Below is some sample code illustrating some of the main features you might want to use when working with the LIMPOPO MAGE-TAB Parser. For more discussion on these features see Extensions.
// make a new parser parser = new MAGETABParser(); // add an error item listener to the parser, this one just reports parsing errors as stdout parser.addErrorItemListener(new ErrorItemListener() { public void errorOccurred(ErrorItem item) { // locate the error code from the enum, to check the generic message ErrorCode code = null; for (ErrorCode ec : ErrorCode.values()) { if (item.getErrorNum() == ec.getIntegerValue()) { code = ec; break; } } if (code != null) { // this just dumps out some info about the type of error System.out.println("Listener reported error..."); System.out.println("\tError Code: " + item.getErrorNum() + " [" + code.getErrorMessage() + "]"); System.out.println("\tError message: " + item.getMesg()); System.out.println("\tCaller: " + item.getCaller()); } } }); // now, parse from a file File idfFile = new File("/path/to/MAGE-TAB/documents/file.idf.txt"); // print some stdout info System.out.println("Parsing " + idfFile.getAbsolutePath() + "..."); // do parse MAGETABInvestigation investigation = parser.parse(idfFile);
The above is the most basic form of parsing you'll want to do. Whilst it is not compulsory to register an error item listener, you should always do so as without this any errors encountered during parsing will be ignored. The parser may complete without throwing an exception, but this does not mean that the full MAGE-TAB document could be correctly parsed - some lines may have been skipped or ignored.

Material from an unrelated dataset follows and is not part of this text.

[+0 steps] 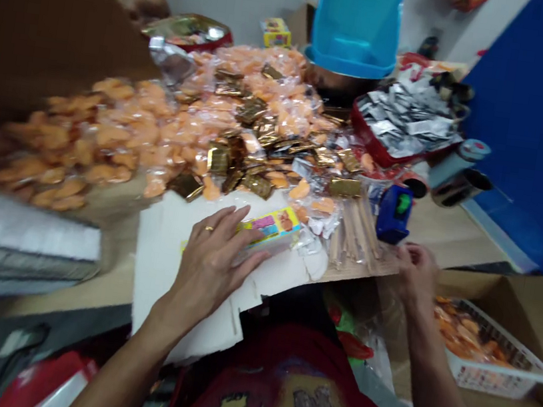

You can also parse only IDF or SDRF files, in exactly the same way:
// make a new parser parser = new IDFParser(); // add an error item listener to the parser, that just reports parsing errors as stdout parser.addErrorItemListener(new ErrorItemListener() { public void errorOccurred(ErrorItem item) { // locate the error code from the enum, to check the generic message ErrorCode code = null; for (ErrorCode ec : ErrorCode.values()) { if (item.getErrorNum() == ec.getIntegerValue()) { code = ec; break; } } if (code != null) { // this just dumps out some info about the type of error System.out.println("Listener reported error..."); System.out.println("\tError Code: " + item.getErrorNum() + " [" + code.getErrorMessage() + "]"); System.out.println("\tError message: " + item.getMesg()); System.out.println("\tCaller: " + item.getCaller()); } } }); // now, parse from a file File idfFile = new File("/path/to/MAGE-TAB/documents/file.idf.txt"); // print some stdout info System.out.println("Parsing " + idfFile.getAbsolutePath() + "..."); // do parse IDF idf = parser.parse(idfFile);
It is also possible to parse from a URL simply by using:
URL idfURL = new URL("http:///path/to/MAGE-TAB/documents/file.idf.txt"); MAGETABInvestigation investigation = parser.parse(idfURL);
The other option is to parse from an input stream, although this is slightly more complicated because to parse an entire MAGE-TAB document set requires resolving links between IDF and SDRF files. This means you must set the location of the IDF prior to parsing, in order to make sure the MAGETABParser can determine the location of the SDRF. So, for example
// get the URL of our idf to parse URL idfURL = new URL("http:///path/to/MAGE-TAB/documents/file.idf.txt"); // create our investigation so we can set the IDF location MAGETABInvestigation investigation = new MAGETABInvestigation(); investigation.IDF.setLocation(idfURL); // and parse a stream from the URL, into our investigation object parser.parse(idfURL.openStream(), investigation);
By default, the parser works in a serial mode. However, it is also possible to parse MAGE-TAB documents in parallel. Parallel parsing won't tend to result in significant speedups, as most MAGE-TAB documents parse very quickly anyway. However, for very large files, or for cases where you have extended the parser to enable datafile parsing or other custom parsing operations that may be slow to run, running in parallel may be very desirable. Enable parallel parsing by passing an ExecutorService as a parameter when parsing: the parser will use the supplied service to execute all parsing tasks. Note that parsing in parallel requires that you pass an input stream containing the data to parse, and therefore also that you set the location as described above.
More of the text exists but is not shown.